Langkah tersebut harus dilaksanakan demi meningkatkan efisiensi dan efektivitas di tengah tidak menentunya industri perkebunan dalam beberapa waktu terakhir.
“Akhir-akhir ini kami mengalami kesulitan karena harga beberapa komoditas melemah. Kunci untuk bertahan adalah harus lebih efisien dan untuk itu kita harus mengandalkan teknologi,” ujar Direktur Keuangan PT Perkebunan Nusantara (PTPN) III Muhammad Yudayat di Jakarta, Kamis (4/4).
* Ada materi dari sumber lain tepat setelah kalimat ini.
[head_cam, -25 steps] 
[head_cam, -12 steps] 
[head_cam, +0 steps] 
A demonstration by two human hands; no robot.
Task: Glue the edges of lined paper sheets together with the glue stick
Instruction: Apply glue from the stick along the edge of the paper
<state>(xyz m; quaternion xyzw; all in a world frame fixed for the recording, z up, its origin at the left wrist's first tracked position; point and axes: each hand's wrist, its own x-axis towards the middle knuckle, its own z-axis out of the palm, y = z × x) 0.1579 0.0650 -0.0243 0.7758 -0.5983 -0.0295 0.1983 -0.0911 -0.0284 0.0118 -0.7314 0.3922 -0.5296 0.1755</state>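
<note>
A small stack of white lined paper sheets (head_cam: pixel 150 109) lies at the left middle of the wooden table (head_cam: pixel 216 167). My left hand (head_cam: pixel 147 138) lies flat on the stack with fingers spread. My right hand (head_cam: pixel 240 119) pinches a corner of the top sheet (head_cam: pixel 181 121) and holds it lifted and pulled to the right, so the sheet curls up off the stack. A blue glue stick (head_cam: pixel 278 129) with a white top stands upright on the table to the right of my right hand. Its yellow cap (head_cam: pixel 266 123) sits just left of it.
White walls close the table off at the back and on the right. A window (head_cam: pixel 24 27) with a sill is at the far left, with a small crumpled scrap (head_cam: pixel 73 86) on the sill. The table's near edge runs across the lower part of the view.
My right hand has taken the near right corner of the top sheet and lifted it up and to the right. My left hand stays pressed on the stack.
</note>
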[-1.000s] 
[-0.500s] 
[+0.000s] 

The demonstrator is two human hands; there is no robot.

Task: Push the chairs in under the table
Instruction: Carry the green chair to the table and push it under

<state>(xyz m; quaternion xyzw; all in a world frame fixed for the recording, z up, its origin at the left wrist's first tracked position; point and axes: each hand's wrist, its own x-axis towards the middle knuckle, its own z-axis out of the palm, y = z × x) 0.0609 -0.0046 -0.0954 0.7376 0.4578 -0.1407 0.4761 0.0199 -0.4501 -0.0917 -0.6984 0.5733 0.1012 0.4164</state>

Salah satu modernisasi yang dikejar yakni dari sisi pemupukan. Direktur Pusat Penelitian Bioteknologi dan Bioindustri PT Riset Perkebunan Negara (RPN) Priyono mengatakan pihaknya telah melaksanakan pengembangan penggunaan pupuk yang lebih efisien dengan memanfaatkan bioteknologi mikroba.
“Kalau kita mau menghasilkan produksi kelapa sawit 20 ton per hektare, setiap tanaman normalnya butuh 5 kilogram (kg) pupuk. Kita bisa kurangi penggunaan pupuk sampai separuh dengan tambahan 1,5 kg mikroba,” jelas Priyono.
Di samping itu, RPN juga mengembangkan pupuk dengan daya ikat yang lebih kuat. Secara normal, jika petani menuangkan pupuk sebanyak 5 kg per tanaman, sebanyak 70% dari jumlah tersebut akan terlepas sehingga hasil pertumbuhan dan produktivitas tidak maksimal.
Pihaknya kini telah menemukan formula pupuk yang memiliki daya ikat lebih kuat dengan potensi pelepasan hanya 40%.
“Harganya memang sedikit lebih mahal, tapi karena pakainya sedikit, dan produktivitas lebih besar, hitungan secara akumulasi jadi lebih murah,” terangnya.(Mei).